[This is a second attempt to report this bug.] Path MTU Discovery for UDP underperforms for IPv4 and fails for IPv6 in Linux for transactional services like DHCP and RADIUS running on jumbo frame interfaces. These servers send packets with exponential back-off. UDP Path MTU Discovery probes for the path MTU each time the application sends a packet. So if you start with a high enough interface MTU then the server application backoff times get huge and the client gives up before the path MTU is discovered. This differs from TCP, where it is the kernel -- and not the application -- which organises retransmission. On receiving a ICMP Fragmentation Needed the kernel can immediately re-probe the path MTU wiht no waiting for an exponential timer to expire. In IPv4 there is a work-around for the server, turn off Path MTU Discovery and allow routers to fragment the packet as needed. Looking at the code for the various transactional servers (ISC DHCP, FreeRADIUS, RADIATOR, radsecproxy) they all disable Path MTU Discovery on Linux. This workaround has the side effect of hiding the problem, misleading people into thinking that UDP Path MTU Discovery actually works for these transactional servers. In IPv6 routers do not fragment packets, so there is no work around. Transactional servers which use UDP over IPv6 encounter exponential backoffs within the application and the client abandons the transaction. There is no way for the server to know that the packet was lost due to Path MTU Discovery and to immediately re-transmit it (without an exponential penalty) so that the MTU can be probed again.
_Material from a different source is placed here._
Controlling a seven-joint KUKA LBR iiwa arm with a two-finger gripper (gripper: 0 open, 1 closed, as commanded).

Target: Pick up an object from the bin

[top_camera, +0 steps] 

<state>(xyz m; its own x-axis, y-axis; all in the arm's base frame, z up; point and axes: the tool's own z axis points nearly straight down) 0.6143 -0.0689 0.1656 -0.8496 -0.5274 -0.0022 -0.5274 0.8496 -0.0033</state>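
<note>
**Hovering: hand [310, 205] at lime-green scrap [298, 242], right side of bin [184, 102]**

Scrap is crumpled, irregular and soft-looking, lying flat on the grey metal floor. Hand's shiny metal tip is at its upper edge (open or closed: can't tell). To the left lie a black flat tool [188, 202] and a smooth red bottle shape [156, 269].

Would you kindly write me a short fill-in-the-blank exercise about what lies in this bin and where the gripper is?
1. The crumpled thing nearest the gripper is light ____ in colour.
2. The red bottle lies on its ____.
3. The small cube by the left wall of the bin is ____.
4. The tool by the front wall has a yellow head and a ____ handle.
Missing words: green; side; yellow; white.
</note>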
This can be viewed as a flaw in the RFC and in the sockets API for which IPv6 has removed the common work-around. Thank you, Glen -- Glen Turner www.gdt.id.au/~gdt --
So, presuming it is indeed a bug what form might a fix take? Are you suggesting
there should be a way for an application to say "Please let me see/know about
the ICMP messages?" Is that option available on other platforms as a
platform-specific extension? I don't have the details, but the HP-UX 11i v3
(11.31) netinet/udp.h file contains these:
#define UDP_RX_ICMP 0x02 /* boolean; get/set ICMP packets reception */
/* Set to 1 if ICMP packets are to be received*/
#define UDP_RX_ICMP6 0x03 /* boolean; get/set ICMPv6 packets reception */
/* Set to 1 if ICMPv6 packets are to be
received */
and it does appear that they are in more places than just HP-UX - there are some
hits for that for the old Apple Open Transport - which makes sense - it too had
Mentat origins.
rick jones
--
From: Rick Jones <rick.jones2@hp.com> We already provide this information. The socket ends up with EMSGSIZE in it's error queue, so the next time the application does I/O it sees that error immediately from the read/write call and thus knows that path MTU arrived. --
A possibly pedantic question, but only when it does I/O, or also when/if it is in poll/select? What distinguishes this EMSGSIZE from a run-of-the-mill EMSGSIZE error such as one gets from trying to send a datagram larger than SO_SNDBUF? That is something that happens all the time in netperf when people forget a -m option on UDP_STREAM tests :) Netperf gets the error and exits. But supposing I wanted to make netperf more sophisticated in that regard - what sort of things must it do? Call getsockopt(SO_SNDBUF) to check the size of the failed send against SO_SNDBUF and only then decide if it is an error on this send or an ICMP Datagram Too Big arrived indication from a previous send? I know that netperf already has this information, so using it as the example is a bit stretched, but lets presume for the moment that netperf just has a socket handed to it from "somewhere." rick jones --
Thanks David. Does select() return from its blocking so the application can make use of this indication immediately, rather than after the application's exponentially-increasing wait? Is an incoming ICMP the only cause of EMSGSIZE? That is, can an application safely retransmit immediately? -- Glen Turner www.gdt.id.au/~gdt --
Under Linux perhaps, and assuming it can guess which prior send triggered the
EMSGSIZE, but under HP-UX EMSGSIZE means you tried to send a datagram larger
than the socket buffer:
tusc src/netperf -t UDP_RR -- -s 1024 -r 60K
...
send(4, 0x4000ee68, 61440, 0) ............................ ERR#218 EMSGSIZE
I've not checked BSD, Solaris or AIX.
On a 2.6.22 kernel where I do the same thing, it returns ENOBUFS instead.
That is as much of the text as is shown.